INSTRUCTIONS TO FOLLOW: In the entries that follow, the lines from the one with "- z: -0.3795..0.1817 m" through the one with "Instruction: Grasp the" are the ones to write out, exactly and with both ends included. Nothing else should appear.

DATA FOR PROCESSING:
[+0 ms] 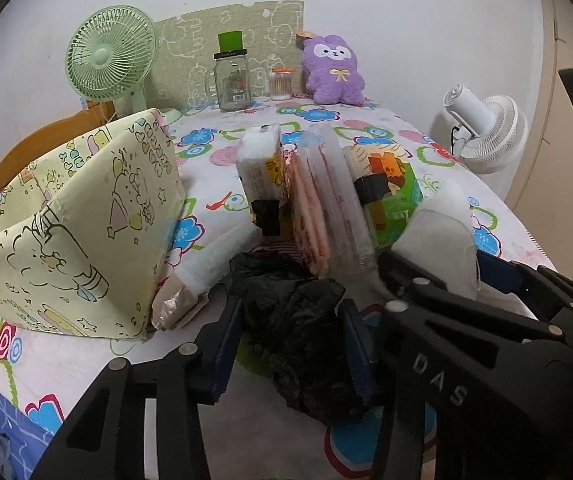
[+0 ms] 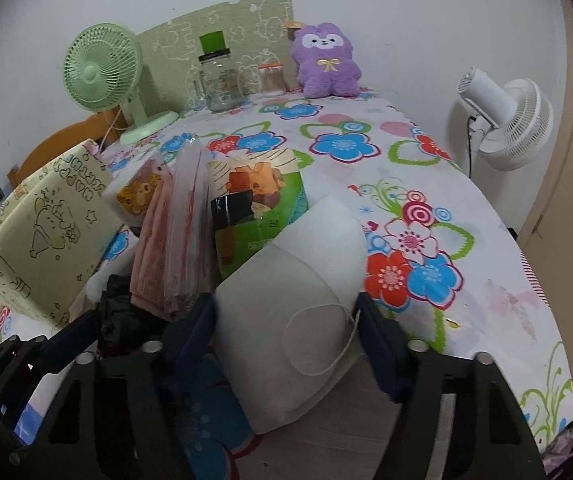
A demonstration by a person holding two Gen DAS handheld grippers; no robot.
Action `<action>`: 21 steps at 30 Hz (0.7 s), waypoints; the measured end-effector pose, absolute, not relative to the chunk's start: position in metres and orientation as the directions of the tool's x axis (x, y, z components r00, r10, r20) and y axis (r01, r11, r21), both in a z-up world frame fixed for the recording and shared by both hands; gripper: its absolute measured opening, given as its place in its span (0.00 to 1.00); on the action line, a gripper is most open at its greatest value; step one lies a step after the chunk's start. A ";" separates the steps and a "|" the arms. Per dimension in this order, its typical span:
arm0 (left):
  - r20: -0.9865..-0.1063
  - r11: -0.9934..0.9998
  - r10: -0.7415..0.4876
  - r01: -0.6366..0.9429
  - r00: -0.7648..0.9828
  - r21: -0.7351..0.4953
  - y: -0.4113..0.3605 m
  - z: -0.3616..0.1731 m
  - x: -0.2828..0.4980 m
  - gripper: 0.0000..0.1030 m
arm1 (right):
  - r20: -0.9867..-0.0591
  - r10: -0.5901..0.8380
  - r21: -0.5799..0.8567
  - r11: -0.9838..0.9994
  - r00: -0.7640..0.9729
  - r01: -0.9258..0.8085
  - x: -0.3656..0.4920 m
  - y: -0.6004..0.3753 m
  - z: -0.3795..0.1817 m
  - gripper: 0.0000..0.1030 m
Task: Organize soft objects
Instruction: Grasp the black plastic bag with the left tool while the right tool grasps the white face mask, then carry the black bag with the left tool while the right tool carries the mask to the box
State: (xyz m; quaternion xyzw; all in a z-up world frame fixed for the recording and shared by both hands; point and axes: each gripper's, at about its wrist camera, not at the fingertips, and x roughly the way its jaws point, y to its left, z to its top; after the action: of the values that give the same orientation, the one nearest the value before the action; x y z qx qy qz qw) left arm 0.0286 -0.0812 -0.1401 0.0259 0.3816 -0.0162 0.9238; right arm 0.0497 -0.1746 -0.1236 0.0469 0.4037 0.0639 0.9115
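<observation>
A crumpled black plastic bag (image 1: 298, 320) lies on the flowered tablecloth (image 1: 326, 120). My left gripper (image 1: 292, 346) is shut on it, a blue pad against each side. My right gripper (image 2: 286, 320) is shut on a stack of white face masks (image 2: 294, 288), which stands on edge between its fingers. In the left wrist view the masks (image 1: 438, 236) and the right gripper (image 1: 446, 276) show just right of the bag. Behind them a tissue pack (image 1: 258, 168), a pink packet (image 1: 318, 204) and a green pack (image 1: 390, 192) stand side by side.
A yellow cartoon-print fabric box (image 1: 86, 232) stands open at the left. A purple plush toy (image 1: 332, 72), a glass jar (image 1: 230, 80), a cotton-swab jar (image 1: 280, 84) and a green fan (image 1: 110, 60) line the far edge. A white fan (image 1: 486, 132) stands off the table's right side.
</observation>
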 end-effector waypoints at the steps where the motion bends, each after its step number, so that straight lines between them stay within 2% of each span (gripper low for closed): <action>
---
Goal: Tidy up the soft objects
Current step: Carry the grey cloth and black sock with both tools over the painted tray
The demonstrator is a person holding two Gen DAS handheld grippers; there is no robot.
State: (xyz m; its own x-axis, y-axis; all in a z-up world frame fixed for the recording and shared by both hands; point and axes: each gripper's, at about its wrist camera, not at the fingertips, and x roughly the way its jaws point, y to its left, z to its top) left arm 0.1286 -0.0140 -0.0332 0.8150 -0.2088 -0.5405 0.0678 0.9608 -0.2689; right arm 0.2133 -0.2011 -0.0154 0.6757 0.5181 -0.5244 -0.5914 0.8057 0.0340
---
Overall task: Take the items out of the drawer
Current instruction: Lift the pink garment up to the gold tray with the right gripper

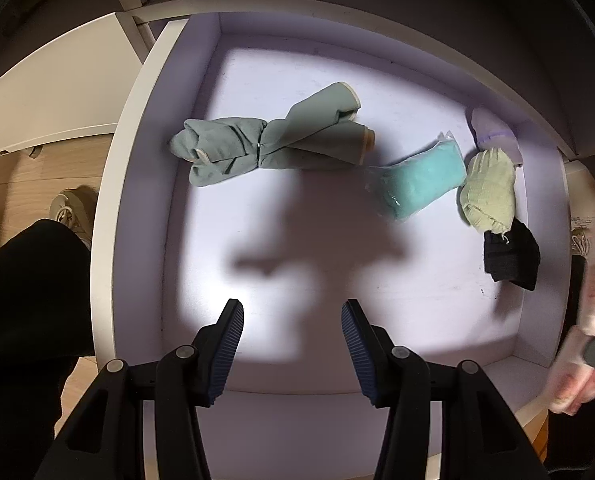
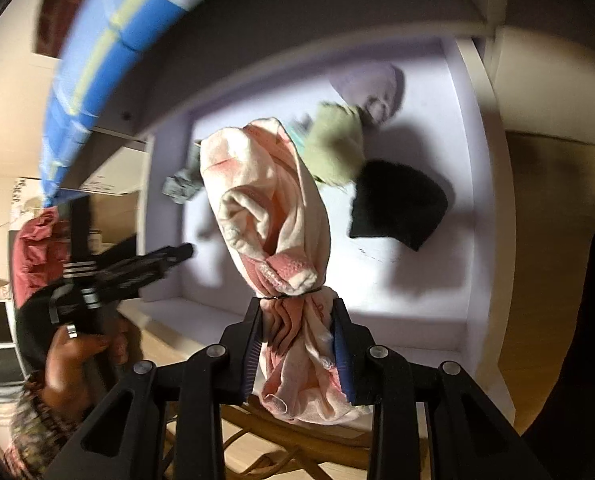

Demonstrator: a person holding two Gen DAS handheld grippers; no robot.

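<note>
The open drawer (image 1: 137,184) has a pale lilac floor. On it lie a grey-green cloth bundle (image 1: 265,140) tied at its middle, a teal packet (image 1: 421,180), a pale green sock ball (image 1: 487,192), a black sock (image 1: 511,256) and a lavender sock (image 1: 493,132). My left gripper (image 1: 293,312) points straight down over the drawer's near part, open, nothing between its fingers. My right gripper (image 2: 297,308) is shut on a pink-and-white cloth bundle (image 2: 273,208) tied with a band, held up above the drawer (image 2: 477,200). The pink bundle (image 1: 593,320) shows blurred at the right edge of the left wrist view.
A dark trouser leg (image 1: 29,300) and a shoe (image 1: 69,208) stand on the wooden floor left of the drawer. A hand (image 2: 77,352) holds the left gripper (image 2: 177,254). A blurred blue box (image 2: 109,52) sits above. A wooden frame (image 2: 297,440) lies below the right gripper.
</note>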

SOLUTION FOR THIS TASK:
  - z: -0.3795..0.1817 m
  - gripper: 0.0000..0.1030 m
Task: Organize soft objects
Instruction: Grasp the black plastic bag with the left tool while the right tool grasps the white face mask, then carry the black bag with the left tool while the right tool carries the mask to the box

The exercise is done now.